KCNH1 Il plasmide Double Nickase (h) consiste in una coppia di plasmidi ingegnerizzati per l'editing ad alta specificità del locus KCNH1 nelle linee cellulari human. Ciascun plasmide esprime una nickasi Cas9 D10A e un sgRNA distinto che prende di mira filamenti di DNA opposti all'interno di KCNH1. Quando indirizzate verso siti adiacenti su filamenti di DNA opposti, le due nickasi generano tagli a filamento singolo sfalsati che insieme producono una rottura a doppio filamento sfalsata, richiedendo un'attività coordinata sul bersaglio da entrambe le guide. La rottura del DNA risultante viene risolta da vie di riparazione cellulare endogene, più comunemente attraverso la giunzione non omologa delle estremità (NHEJ), portando a inserzioni o delezioni che interrompono la funzione di KCNH1. Richiedendo il coinvolgimento di due sgRNA nel locus bersaglio, l'approccio a doppia nickasi migliora la specificità dell'editing e fornisce una strategia CRISPR complementare per applicazioni in cui è desiderato un controllo aggiuntivo sulla precisione del targeting.

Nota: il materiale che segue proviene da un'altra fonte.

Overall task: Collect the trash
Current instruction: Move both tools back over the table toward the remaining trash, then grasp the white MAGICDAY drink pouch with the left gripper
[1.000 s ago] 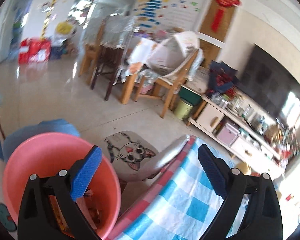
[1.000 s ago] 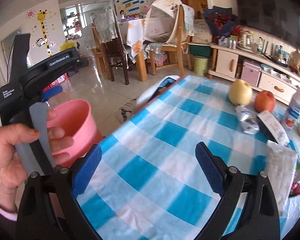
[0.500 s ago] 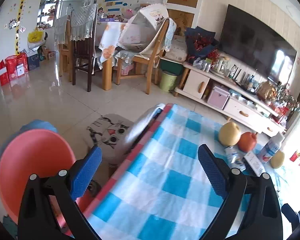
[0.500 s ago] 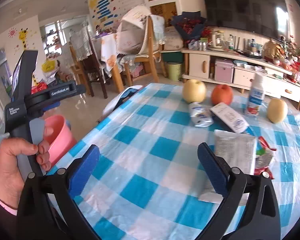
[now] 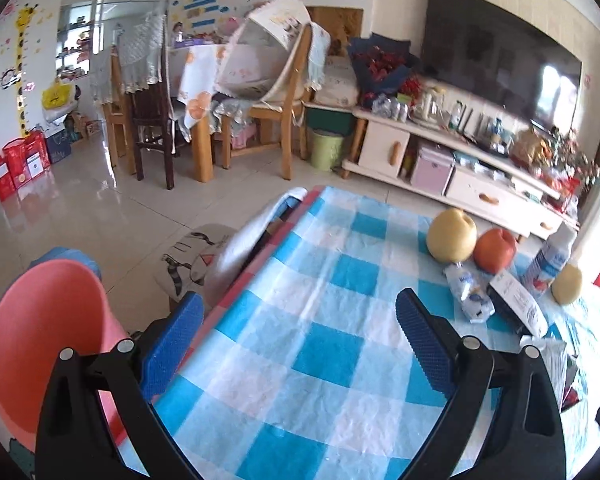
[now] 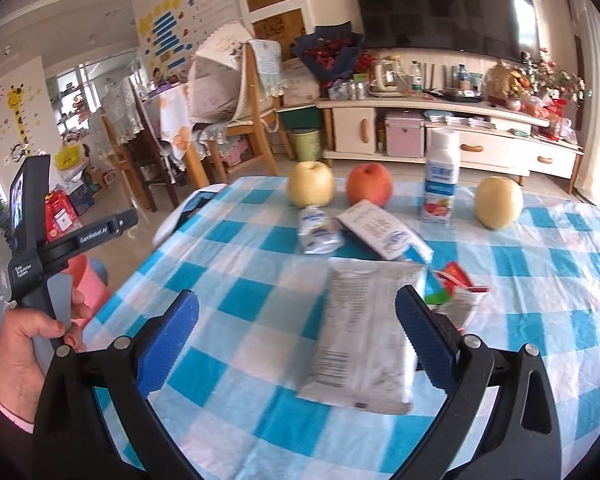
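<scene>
A silver wrapper lies flat on the blue checked tablecloth, with a red and green wrapper at its right. A crushed pouch and a white carton lie behind it. My right gripper is open and empty just above the silver wrapper's near left part. My left gripper is open and empty over the table's left edge. A pink bin stands on the floor at its left. The pouch and carton also show in the left wrist view.
Two yellow pears, a red apple and a yoghurt bottle stand at the table's far side. A cat-print stool is beside the table. Chairs and a TV cabinet stand beyond.
Both grippers have swung right from the pink bin toward the table. The wrappers have come under the right gripper. Both stay open.
</scene>
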`<state>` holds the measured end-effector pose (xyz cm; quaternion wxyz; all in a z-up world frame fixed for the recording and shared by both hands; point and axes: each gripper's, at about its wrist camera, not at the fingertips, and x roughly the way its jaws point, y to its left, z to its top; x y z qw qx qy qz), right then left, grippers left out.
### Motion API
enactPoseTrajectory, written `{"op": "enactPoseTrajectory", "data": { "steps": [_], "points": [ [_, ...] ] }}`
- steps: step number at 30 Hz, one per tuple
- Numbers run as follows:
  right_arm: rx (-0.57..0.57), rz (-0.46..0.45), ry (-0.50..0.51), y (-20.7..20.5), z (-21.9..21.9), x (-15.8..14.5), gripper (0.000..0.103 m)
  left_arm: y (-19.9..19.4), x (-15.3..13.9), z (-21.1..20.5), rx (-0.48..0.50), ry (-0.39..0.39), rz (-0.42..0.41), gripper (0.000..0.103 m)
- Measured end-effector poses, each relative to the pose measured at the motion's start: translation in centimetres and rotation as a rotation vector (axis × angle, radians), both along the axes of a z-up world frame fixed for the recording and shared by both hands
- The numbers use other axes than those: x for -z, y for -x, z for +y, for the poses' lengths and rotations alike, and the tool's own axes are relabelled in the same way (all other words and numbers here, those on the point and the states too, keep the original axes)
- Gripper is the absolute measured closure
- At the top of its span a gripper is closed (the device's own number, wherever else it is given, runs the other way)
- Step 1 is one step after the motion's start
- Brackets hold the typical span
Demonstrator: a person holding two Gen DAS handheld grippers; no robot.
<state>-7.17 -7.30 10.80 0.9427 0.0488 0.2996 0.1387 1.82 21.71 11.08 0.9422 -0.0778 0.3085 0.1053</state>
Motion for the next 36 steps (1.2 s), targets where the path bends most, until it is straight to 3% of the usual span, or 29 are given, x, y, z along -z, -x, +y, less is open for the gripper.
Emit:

Per supportare l'identificazione efficiente delle cellule modificate, un plasmide codifica la GFP per la visualizzazione fluorescente delle popolazioni trasfettate, mentre il plasmide di accompagnamento porta un gene di resistenza alla puromicina per la selezione antibiotica. Insieme, queste caratteristiche supportano l'arricchimento efficiente delle popolazioni co-trasfettate e semplificano la convalida dei cloni con KCNH1 interrotto.
Solo per uso di ricerca. Non destinato a uso diagnostico o terapeutico.